Why OWL2?

[This blog post is written by Debarun Sarkar and Cheshta Arora]

In the last blog post, we stressed on principles that drove the project. Yet, at a more practical level, we were driven by the desire to intervene and play with semantic web technologies such as OWL2. This intervention we believe has produced interesting results, whose learnings are relevant to the disciplines of anthropology/sociology (we consider these as twin disciplines) as well as fields such as digital humanities. This blog post hopes to cover a question we are often asked: “Why OWL2?”. After all, behind the Audit4SG tool is the relational AI ethics ontology (RelAIEO).

In the field of anthropology/sociology, OWL2 and semantic web technologies with their open-world assumption can make significant contributions to scientific communication and knowledge-sharing of values and representations of reality in a machine-readable format. This can help the disciplines debate the objects or values under consideration via different re/presentations of knowledge. Such a move is not necessarily out of place as anthropologists/sociologists do not just study technologies but also use them. The use of audio records, personal computers, word processors, printers, spreadsheets, qualitative and quantitative data analysis software, reference management systems, and e-books have all shaped how we practice and present these disciplines. Tables and figures used to express ideas and representations in these disciplines could be communicated through semantic web technologies which could allow for the rapid development of ontologies that build on each other in however partial, consensual, and antagonistic ways. We explore and argue this in detail in a forthcoming publication.

The Audit4SG tool’s design can aid one to think in similar ways, wherein every user of the tool is a potential anthropologist/sociologist or a science and technology studies researcher who can look at different components and connections informing each ethical provocation.
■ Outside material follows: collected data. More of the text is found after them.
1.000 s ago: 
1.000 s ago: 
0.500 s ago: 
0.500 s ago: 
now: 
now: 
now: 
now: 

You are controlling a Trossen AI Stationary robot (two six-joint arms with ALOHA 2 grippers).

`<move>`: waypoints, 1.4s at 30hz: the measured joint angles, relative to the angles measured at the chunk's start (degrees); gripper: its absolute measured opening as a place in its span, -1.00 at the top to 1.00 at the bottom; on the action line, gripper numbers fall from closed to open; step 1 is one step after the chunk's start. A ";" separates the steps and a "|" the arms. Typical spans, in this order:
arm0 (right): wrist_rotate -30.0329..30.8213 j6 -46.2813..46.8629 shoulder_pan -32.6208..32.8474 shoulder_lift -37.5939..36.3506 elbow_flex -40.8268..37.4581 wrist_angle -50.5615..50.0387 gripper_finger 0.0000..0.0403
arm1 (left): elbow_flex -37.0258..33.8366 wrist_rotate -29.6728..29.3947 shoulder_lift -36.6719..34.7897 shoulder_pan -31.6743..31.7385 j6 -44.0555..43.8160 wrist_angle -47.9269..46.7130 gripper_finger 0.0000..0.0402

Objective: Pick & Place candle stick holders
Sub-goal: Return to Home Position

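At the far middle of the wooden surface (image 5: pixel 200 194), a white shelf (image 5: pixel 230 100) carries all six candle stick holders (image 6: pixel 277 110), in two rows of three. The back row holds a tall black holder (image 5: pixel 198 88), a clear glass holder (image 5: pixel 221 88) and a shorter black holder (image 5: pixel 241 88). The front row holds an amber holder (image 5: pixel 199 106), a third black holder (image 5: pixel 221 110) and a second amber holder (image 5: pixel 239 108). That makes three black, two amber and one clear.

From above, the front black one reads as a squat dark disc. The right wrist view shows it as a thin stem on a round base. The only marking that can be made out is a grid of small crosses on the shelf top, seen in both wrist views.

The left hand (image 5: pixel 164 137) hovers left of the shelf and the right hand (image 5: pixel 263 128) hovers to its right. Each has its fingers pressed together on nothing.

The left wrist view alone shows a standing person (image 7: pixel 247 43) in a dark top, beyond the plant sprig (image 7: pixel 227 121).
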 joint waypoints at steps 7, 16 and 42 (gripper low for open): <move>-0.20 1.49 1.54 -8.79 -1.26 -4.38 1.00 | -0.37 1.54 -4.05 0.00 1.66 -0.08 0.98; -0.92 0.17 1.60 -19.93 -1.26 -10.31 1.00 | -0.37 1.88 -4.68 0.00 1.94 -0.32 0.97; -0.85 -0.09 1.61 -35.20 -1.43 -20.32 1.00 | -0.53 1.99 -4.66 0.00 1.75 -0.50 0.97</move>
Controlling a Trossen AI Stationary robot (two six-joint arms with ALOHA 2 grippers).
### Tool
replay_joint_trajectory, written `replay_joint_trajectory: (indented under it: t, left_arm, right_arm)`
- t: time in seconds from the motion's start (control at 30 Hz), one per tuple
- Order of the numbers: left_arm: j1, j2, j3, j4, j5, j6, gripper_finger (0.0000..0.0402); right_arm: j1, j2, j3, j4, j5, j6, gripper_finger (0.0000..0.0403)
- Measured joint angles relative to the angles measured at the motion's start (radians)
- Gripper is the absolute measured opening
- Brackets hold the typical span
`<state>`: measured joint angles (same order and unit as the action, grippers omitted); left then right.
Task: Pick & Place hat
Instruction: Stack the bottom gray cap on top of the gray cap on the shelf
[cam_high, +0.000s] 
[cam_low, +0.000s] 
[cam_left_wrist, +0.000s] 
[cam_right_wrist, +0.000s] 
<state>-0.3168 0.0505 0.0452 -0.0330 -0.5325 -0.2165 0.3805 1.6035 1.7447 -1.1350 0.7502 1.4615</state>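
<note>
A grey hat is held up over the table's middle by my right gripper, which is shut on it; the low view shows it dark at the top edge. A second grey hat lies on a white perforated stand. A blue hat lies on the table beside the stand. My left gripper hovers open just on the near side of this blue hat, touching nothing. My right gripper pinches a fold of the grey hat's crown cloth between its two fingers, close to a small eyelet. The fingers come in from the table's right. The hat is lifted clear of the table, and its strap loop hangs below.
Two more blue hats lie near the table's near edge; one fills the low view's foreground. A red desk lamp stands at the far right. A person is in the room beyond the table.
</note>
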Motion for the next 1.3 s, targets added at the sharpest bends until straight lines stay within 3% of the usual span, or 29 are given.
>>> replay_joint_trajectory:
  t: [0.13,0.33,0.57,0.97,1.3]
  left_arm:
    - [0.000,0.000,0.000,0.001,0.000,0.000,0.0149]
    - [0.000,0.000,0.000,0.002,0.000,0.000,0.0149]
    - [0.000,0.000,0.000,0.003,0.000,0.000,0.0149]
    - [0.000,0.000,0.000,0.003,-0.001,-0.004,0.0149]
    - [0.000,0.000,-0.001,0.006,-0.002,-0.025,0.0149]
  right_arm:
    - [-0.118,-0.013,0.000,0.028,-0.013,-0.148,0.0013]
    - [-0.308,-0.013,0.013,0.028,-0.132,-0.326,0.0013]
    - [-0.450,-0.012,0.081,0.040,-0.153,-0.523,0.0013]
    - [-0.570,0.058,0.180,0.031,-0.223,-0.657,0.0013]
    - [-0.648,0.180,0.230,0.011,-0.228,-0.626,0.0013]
Dislodging the expert after all is a key ambition of this tool.

Our belief in using OWL2 was also strengthened by having encountered a range of digital humanities (DH) projects across the world which often communicated knowledge through images, videos and texts without any easy way to retrieve those bits of knowledge in a database form. This has been a major irritant for us. This dismal state of DH as a field was surprising to us because one of the members (first author of this blog post) of the project was a DH dropout and had first learnt semantic web technologies while in a course of digital humanities at an Indian university when studying text encoding initiative (TEI) and working with Wikidata. The image of DH that we had was one of strong interest in building interoperable knowledge outputs that can build from each other. We do not want to take names of DH projects, but relatively well-funded DH projects across the world have been engaging in digitally native output without any seeming interest in presenting their digitally native works in a manner that can allow smooth retrieval and interoperability. Merely making a website to present research findings in non-academic-non-journal-and-entertaining-formats is no different than uploading a fancy looking ppt file.

As we note elsewhere, “To suggest that ontologies and knowledge graphs have still not witnessed wider uptake in social sciences isn’t an exaggeration compared to the industrial, biological, and medical fields. This, even though semantic web languages such as OWL2 lend themselves particularly well to non-standardized expressions and the open-world assumption of the language means that the fundamental insecurity of underdetermination by social scientists is accounted for. Interestingly it is precisely due to this fluidity and openness of OWL2 that logicians who value logical rigour have been arguing for the development of stricter first-order languages.”

Let’s go mad with OWL2 and flood the field of the semantic web with subjective knowledge! Let it live up to its name of being semantic!